Decades ago, I met some Pentecostals from the Dominican Republic, and spoke to one of them, a man whose arm had been amputated. He told me he’d had a dream in which a man had come to him saying, “I need that arm.” He thought this was God talking to him. I was unconvinced by that interpretation, but in retrospect, the missing arm as instrument in an unfolding cosmic drama had a certain vividness, and I doubt anything I said to him was nearly as memorable.
I thought about that recently as I delved into Pentecostalism and charismatic Christianity, religious movements with which I’ve had little familiarity. My background’s essentially a mix of agnosticism and liberal Christianity, notwithstanding some early interest in an apocalyptic cult. I’m a member of the Episcopal Church, which began as the American offshoot of the Church of England; it’s a branch of Mainline Protestantism with liturgical similarities to Catholicism but less emphasis on hierarchy and dogma. One factor in smoothing my path to Episcopalianism, as I've noted, was more-conservative Christians’ criticisms of it as unduly flexible and tolerant.
The “relaxed religious,” as one typology calls some such as me, may pay little heed to demons threatening our world, but such entities get rapt attention in Christianity’s fastest-growing sectors. Pentecostals and charismatics, jointly called renewalists, are over 500 million people, and a quarter of Christians, worldwide. Their beliefs vary but stem from a conviction that the Holy Spirit enables miracles; speaking in tongues, as the Bible depicts Christ’s disciples on Pentecost, 50 days after Easter, is the archetypal example. Renewalists reject the “cessationist” view that the supernatural operates less-visibly nowadays than in Biblical times.

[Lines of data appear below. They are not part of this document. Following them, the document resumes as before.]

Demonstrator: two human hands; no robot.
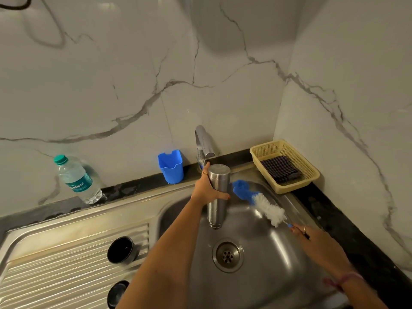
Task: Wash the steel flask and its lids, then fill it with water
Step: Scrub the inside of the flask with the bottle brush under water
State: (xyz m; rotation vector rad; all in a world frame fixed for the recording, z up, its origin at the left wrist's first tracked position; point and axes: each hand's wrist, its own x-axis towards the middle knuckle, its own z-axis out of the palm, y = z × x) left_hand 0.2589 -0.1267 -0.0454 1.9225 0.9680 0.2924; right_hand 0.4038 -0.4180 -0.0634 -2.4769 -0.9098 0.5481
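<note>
A: Where is the steel flask (217,192)?

B: Held over the sink basin (256,284), under the chrome tap (204,144). It is a smooth brushed-metal cylinder, one end up by the spout and the other pointing down toward the drain (227,255). The left hand (206,188) has its fingers and thumb curled round the upper part of the body, a full holding grip.

A: And the other hand?

B: The right hand (312,236) pinches the thin handle of a bottle brush (259,202) near its end. The brush lies slanted just right of the flask, apart from it: fluffy white bristles nearer the hand, blue ones at the tip, which points toward the back of the basin.

A: Any room around it?

B: The basin is wide and bare steel beneath the flask. The right rim runs close behind the brush, with a dark stone counter edge (356,237) beyond. On the left, the ribbed steel drainboard (66,259) carries two round black lids: one lid (121,250) farther back, a second lid (117,293) nearer, partly hidden by the forearm.

A: Containers?

B: A blue plastic cup (171,167) stands against the marble wall left of the tap; its contents I cannot tell. A cream mesh basket (284,165) in the back right corner holds a dark checked cloth (280,169). A clear plastic water bottle (77,179) with a green cap leans at the wall on the far left, with water in it.
</note>
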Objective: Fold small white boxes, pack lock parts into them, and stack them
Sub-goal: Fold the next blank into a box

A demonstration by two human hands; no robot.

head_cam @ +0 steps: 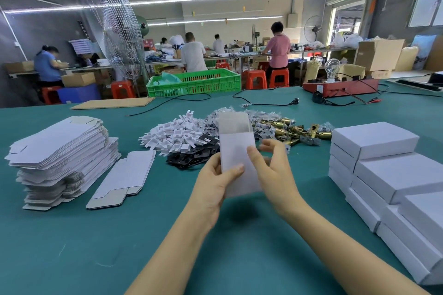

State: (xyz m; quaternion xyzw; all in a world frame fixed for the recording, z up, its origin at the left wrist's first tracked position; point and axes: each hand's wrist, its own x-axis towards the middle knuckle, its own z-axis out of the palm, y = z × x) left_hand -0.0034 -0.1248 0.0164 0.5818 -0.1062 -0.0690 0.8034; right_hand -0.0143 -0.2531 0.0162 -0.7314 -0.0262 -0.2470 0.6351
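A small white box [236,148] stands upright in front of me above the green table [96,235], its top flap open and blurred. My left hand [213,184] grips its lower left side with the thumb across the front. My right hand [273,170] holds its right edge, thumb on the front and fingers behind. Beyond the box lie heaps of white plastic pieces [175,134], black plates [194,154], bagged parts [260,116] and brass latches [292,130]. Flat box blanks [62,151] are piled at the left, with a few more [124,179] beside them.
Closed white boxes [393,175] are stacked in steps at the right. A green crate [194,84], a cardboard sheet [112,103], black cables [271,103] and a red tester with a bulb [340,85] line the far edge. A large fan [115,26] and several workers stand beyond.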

Such an outlook can be conducive to a belief in “spiritual warfare.” Ephesians 6:12 is often cited as a basis for such, reading (in the New King James Version): “For we do not wrestle against flesh and blood, but against principalities, against powers, against the rulers of the darkness of this age, against spiritual hosts of wickedness in the heavenly places.” For many, this is to be taken literally; that solving medical, financial and other personal problems requires action against malevolent entities that consciously caused the troubles. How to engage in spiritual warfare is the subject of a growing genre of books, with titles such as Combat Prayers to Crush the Enemy, 101 Weapons of Spiritual Warfare, Dangerous Prayers from the Courts of Heaven that Destroy Evil Altars, and Deliverance from Demonic Covenants and Curses.
As such ideas have spread, they’ve bled into the political realm. Some proponents of spiritual warfare discern that Donald Trump is a key leader in combating the infernal. In 2020, Paula White, a televangelist serving as White House religious advisor, caused a stir for remarks that included commanding, in the name of Jesus, “all Satanic pregnancies to miscarry right now.” She later explained this was a reference to demonic plans, not human babies. The Seven Mountain Mandate is a concept that Christians should seek control over government and other sectors of influence, often portrayed as under demonic control. Evangelical Christian commentator David French criticizes such trends for promoting authoritarianism and violence.
The prospect of contending with powerful entities of some sort is a fascinating one; it drives much science fiction and fantasy, as well as religious literature. Yet a major problem with undertaking to fight literal demons is that no negotiation or conciliation is possible, as the enemy can be regarded as pure evil. If other humans are seen as allied with, or embodying, such entities, they too may become targets to be attacked without mercy.
By no means do all Pentecostal or charismatic Christians take their views in such literal or political directions as sketched out above. Nor for that matter is belief in conflict with demons limited to those branches of Christianity; the Catholic Church famously conducts exorcisms, and the Episcopal Church advises people who may need one to contact clergy. But various forms of Christianity differ significantly in how they strive to counter evil, and the spread of a paranoid, political form of demon-hunting in 21st-century America is not a healthy development.